- Your instructions
Using the listing below, set down exactly the lines starting at the line that contains "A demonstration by" and ending at the line that contains "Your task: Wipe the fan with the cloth", both included, and no others.

- The data
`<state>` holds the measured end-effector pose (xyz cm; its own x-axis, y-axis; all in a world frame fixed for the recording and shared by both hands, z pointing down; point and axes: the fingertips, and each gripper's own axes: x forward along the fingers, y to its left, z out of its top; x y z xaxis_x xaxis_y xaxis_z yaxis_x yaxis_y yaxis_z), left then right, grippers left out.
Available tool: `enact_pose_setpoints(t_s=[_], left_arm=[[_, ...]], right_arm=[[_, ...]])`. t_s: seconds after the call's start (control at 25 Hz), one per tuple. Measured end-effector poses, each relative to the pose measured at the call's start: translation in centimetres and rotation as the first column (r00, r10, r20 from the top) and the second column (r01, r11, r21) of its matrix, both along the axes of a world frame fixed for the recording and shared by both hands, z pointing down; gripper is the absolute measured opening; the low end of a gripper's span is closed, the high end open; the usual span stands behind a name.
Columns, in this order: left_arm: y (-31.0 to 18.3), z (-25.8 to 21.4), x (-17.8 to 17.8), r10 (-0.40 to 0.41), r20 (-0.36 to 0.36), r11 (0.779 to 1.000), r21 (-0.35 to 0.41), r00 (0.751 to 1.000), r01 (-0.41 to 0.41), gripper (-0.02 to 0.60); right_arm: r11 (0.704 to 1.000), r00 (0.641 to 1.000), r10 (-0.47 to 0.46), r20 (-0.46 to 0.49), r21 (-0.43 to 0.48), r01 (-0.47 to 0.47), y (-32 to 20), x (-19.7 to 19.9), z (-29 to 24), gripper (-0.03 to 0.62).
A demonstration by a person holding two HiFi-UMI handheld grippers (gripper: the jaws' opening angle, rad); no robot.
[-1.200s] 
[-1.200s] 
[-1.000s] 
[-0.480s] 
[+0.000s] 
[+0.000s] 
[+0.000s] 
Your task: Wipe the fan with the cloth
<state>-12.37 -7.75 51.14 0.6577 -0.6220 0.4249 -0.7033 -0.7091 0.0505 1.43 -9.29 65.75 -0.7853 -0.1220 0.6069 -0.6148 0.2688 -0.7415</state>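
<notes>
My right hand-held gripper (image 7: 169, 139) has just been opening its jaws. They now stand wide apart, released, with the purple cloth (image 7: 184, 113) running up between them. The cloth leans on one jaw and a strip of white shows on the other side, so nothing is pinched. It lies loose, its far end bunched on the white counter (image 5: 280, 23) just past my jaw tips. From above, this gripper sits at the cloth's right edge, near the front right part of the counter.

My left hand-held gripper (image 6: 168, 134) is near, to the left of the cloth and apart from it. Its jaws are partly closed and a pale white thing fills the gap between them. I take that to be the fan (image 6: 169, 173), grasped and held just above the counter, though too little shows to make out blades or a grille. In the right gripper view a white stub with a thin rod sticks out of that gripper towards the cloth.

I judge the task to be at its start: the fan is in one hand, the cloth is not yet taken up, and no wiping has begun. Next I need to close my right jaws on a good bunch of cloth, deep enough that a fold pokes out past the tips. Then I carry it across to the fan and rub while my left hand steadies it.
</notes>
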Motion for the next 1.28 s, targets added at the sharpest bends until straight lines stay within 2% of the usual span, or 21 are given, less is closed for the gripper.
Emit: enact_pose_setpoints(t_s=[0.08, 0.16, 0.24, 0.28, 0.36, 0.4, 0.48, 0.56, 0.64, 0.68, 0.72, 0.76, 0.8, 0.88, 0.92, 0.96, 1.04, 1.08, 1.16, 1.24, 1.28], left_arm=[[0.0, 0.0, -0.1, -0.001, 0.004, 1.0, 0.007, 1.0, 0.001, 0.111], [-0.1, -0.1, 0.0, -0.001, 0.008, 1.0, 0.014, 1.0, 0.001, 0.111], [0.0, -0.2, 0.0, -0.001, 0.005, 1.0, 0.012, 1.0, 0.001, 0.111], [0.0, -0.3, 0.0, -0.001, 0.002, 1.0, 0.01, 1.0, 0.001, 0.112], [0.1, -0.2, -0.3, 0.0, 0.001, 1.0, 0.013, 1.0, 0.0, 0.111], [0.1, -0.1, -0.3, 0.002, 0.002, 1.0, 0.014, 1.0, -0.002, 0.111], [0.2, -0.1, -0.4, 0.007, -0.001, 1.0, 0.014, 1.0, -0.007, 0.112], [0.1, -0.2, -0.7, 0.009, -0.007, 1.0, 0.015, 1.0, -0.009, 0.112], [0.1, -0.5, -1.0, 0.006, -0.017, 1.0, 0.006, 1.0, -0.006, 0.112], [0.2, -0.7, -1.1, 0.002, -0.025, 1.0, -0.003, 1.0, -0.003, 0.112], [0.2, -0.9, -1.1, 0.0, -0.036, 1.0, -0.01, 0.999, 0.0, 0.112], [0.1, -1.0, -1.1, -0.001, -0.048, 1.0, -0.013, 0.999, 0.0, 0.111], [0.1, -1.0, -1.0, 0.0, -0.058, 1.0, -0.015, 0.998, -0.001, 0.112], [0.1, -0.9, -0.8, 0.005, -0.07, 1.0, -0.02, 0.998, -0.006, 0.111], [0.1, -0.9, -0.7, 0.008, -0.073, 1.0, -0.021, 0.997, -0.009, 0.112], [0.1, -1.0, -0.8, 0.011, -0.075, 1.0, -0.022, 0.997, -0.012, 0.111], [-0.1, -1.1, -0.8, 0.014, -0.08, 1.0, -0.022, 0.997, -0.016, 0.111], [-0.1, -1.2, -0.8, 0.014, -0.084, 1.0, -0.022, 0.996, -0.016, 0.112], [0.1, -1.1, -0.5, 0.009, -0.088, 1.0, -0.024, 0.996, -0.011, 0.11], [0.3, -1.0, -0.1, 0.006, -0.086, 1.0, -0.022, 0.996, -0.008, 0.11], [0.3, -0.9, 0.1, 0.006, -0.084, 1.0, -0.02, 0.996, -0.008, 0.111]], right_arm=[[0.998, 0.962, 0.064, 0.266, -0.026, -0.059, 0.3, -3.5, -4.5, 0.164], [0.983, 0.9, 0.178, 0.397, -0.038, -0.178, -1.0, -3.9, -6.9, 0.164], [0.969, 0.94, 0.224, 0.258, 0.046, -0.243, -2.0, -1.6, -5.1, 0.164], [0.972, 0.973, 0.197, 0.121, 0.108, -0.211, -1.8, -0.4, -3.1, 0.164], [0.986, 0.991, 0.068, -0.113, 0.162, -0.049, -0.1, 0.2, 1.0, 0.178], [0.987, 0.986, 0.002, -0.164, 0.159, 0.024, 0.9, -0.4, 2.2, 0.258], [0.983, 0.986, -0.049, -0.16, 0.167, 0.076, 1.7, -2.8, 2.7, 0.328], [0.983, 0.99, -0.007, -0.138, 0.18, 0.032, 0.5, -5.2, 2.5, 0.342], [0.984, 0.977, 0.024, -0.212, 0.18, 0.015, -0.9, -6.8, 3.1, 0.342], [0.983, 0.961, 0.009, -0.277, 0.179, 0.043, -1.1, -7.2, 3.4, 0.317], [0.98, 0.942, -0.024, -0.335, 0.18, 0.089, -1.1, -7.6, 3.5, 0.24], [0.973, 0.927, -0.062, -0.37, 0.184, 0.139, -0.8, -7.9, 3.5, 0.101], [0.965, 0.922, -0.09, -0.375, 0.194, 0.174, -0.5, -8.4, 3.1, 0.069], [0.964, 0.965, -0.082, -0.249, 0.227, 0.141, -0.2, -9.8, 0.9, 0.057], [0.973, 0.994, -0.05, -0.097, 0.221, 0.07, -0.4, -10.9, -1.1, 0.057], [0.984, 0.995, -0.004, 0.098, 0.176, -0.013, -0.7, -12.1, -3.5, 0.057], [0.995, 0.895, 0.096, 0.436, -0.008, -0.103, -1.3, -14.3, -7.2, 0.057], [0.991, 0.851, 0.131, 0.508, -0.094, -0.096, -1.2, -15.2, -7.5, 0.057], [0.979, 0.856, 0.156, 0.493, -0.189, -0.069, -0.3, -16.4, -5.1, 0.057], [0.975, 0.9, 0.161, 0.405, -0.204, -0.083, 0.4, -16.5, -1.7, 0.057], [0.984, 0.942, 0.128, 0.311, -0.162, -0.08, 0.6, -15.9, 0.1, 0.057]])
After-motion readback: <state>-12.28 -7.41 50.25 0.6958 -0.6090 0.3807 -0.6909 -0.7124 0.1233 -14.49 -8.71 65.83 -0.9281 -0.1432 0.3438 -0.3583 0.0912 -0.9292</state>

- Reply to the task
A demonstration by a person holding two HiFi-UMI handheld grippers (gripper: the jaws' opening angle, rad); no robot.
[-1.200s] 
[-1.200s] 
[-1.000s] 
[-0.480s] 
[+0.000s] 
[+0.000s] 
[+0.000s] 
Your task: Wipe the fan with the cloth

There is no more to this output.